» Activity:
Transcribe, word for word and without additions, each line below from the one containing "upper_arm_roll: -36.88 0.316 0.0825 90" through the one containing "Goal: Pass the", both ends included.

» Given data:

■ ■ ■ ■ ■ ■ ■

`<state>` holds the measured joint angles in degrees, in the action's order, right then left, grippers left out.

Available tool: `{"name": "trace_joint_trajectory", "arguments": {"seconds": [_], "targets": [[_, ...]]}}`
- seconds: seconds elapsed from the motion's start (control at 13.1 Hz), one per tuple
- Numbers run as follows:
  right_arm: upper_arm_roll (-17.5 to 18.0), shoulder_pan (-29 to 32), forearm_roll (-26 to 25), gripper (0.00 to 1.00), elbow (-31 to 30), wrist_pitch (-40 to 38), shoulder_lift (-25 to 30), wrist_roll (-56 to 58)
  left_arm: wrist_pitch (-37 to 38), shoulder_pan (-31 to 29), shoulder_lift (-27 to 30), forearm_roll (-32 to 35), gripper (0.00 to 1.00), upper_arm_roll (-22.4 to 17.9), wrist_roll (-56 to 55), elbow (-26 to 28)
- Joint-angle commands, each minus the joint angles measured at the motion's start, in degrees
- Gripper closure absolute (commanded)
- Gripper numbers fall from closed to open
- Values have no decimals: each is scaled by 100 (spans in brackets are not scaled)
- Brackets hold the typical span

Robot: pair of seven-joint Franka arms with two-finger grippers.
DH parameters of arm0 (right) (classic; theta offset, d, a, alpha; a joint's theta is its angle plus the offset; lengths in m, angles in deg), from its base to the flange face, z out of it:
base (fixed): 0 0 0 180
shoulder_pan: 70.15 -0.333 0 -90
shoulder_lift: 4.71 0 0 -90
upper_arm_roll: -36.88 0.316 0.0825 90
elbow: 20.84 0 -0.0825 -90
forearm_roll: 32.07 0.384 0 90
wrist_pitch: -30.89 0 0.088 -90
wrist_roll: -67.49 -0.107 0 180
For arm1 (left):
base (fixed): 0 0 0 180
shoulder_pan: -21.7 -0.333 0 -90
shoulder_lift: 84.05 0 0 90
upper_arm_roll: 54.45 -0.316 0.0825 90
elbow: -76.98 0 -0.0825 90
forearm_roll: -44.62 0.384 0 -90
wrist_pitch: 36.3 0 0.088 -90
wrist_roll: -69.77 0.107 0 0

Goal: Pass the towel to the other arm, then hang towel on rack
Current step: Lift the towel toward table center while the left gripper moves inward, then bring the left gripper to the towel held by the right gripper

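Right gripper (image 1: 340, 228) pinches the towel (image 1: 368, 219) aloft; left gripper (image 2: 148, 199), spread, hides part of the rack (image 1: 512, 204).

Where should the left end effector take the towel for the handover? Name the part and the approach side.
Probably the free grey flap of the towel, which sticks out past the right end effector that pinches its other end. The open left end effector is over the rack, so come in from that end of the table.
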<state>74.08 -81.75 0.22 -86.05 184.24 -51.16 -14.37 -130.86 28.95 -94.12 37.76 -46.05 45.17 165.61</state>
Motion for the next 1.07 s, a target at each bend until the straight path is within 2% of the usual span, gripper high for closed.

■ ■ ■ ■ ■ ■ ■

» Answer below:
upper_arm_roll: -36.88 0.316 0.0825 90
elbow: 20.84 0 -0.0825 -90
forearm_roll: 32.07 0.384 0 90
wrist_pitch: -30.89 0 0.088 -90
wrist_roll: -67.49 -0.107 0 180
For arm1 (left):
base (fixed): 0 0 0 180
shoulder_pan: -21.7 -0.333 0 -90
shoulder_lift: 84.05 0 0 90
upper_arm_roll: 54.45 -0.316 0.0825 90
elbow: -76.98 0 -0.0825 90
forearm_roll: -44.62 0.384 0 -90
wrist_pitch: 36.3 0 0.088 -90
wrist_roll: -69.77 0.107 0 0

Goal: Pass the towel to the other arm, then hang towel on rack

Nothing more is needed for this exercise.